Baker served as a trooper with the New South Wales Lancers from about 1902, gaining the rank of sergeant and excelling in a variety of military sports: over the years he won many prizes in such activities as fencing (with the sword and bayonet), wrestling on horseback and tent-pegging. A fair shot, he was 'a decidedly handy man in the event of a foe descending on our peaceful shores'. In 1902 he took up boxing; for many years he weighed 11 st. 7 lb. (73 kg). In 1905 he became New South Wales amateur middleweight champion and next year retained his title, won the same belt in Victoria, and became the heavyweight champion of both States.
In December 1906, farewelled by 1000 people in Sydney including a boatload of twenty young ladies who pursued him to the Heads, Baker left for England to compete in the Amateur Boxing Association's championships, but contracted enteric fever and pneumonia. However, he boxed in the 1908 Olympic tournament held in London in October, three months after the games proper. As a middleweight he won three fights in the one day, two of them by knockouts, to reach the final which he lost narrowly on points to J. W. H. T. Douglas. He visited Scotland, Ireland, Scandinavia and Europe and performed at both exhibition and competition level, mainly in aquatic sports. He was welcomed as a distinguished athlete at gentlemen's sporting clubs wherever he went.
Returning to a considerable welcome in Sydney in December 1908, Baker began to capitalize on his athletic and boxing fame and opened a physical culture establishment, with mail-order courses, in Castlereagh Street. On 31 March 1909 at St Mark's Anglican Church, Darling Point, he married 37-year-old Ethel Rose Mackay, daughter of a squatter and widow of Augustus Daniel Kearney, a Victorian physician and notable tennis player. A journalist of skill, Baker contributed to the Sydney Evening News in 1908-10, published a book, General Physical Culture (Melbourne, 1910), and in 1912 began Snowy Baker's Magazine, a penny monthly that attained a circulation of over 3000 in its two years of existence.

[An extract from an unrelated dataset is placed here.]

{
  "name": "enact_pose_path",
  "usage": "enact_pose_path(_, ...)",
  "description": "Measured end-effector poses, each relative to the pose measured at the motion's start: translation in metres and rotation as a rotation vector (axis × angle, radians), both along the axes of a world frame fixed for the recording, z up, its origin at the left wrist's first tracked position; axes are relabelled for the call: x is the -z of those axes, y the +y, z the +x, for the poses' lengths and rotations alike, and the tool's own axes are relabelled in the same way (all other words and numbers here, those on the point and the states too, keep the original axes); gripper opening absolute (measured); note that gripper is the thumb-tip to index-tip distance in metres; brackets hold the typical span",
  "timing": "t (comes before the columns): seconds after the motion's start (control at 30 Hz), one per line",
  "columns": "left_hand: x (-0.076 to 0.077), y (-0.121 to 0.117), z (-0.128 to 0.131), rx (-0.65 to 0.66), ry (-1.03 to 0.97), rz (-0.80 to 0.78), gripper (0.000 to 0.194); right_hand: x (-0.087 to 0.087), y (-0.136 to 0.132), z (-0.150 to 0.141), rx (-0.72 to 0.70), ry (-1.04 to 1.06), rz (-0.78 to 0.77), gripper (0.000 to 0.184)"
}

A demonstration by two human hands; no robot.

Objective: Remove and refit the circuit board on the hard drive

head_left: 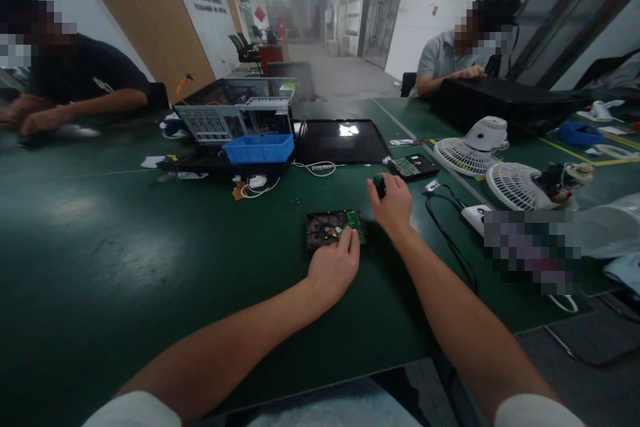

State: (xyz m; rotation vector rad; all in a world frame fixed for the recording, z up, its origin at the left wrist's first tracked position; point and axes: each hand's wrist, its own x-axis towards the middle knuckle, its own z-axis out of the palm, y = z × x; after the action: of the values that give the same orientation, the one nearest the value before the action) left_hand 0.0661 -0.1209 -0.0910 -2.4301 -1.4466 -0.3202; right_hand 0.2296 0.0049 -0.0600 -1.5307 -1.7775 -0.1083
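Note:
A hard drive (320, 230) lies on the green table in front of me, its dark casing and green circuit board facing up. Over its right part is my left hand (334, 270), the fingers closed together at the circuit board (355, 219). Whatever is between those fingertips, if anything, is hidden. To the right of the drive, my right hand (394, 207) is raised and closed round a tool with a rounded dark handle (380, 185); its tip cannot be made out. A few tiny dark pieces (296, 200) lie on the table behind the drive.
Farther back are an opened computer case (210, 123), a blue bin (260, 149), a black flat panel (345, 140) and another hard drive (414, 167). White fan parts (470, 153), a black cable (453, 240) and a white power strip (475, 217) lie right. Two people sit across.

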Motion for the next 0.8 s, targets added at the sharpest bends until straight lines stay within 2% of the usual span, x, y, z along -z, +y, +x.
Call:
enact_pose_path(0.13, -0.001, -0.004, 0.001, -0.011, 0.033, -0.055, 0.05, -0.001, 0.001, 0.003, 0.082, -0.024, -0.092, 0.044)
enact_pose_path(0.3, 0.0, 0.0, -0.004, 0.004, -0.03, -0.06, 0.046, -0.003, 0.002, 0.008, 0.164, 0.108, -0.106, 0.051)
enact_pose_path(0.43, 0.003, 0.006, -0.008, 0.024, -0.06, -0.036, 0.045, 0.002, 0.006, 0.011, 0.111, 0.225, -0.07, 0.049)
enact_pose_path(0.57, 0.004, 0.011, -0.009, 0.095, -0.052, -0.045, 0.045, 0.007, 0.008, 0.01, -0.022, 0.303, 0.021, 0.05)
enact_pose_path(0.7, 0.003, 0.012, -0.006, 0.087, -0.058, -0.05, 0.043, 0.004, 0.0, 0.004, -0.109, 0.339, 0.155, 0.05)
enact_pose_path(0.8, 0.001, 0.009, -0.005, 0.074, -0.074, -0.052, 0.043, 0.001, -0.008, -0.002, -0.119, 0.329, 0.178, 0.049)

Meanwhile he had become involved in H. D. McIntosh's Stadiums boxing organization, mainly as a referee; at times controversial, Baker wore green trousers and a felt hat, later evening dress. In December 1912 he arranged the purchase of the Rushcutters Bay Stadium for £30,000 and soon, with John Wren, had Baker's Stadiums in Melbourne, Adelaide and Brisbane, and was following McIntosh's policy of bringing international boxers to Australia. In July 1914 the stadium staged its first Les Darcy fight and Baker soon controlled the Maitland boxer's engagements. He was annoyed when Darcy left Australia secretly in October 1916, and had to face accusations thereafter that he had been largely responsible for the boycotting and even the death of Darcy in the United States of America in May 1917. Baker always denied the charges and seems conclusively to have disproved them face-to-face with a Maitland committee of inquiry in October.
He tried three times to enlist in the Australian Imperial Force, but was prevented by a spinal injury; instead he devoted himself to fund-raising concerts. Boxing declined in popularity and he put on shows and film-nights at the stadium. Baker moved into the film business in 1918, and played a secret agent in The Enemy Within and a stationhand in The Lure of the Bush. In 1919 he was co-producer with E. J. Carroll and starred as a boxing parson in The Man from Kangaroo, as a bushranger in The Shadow of Lightning Ridge, and as a jackeroo in The Jackeroo of Coolabong (1920). All his roles featured his horsemanship, with his famous grey, Boomerang.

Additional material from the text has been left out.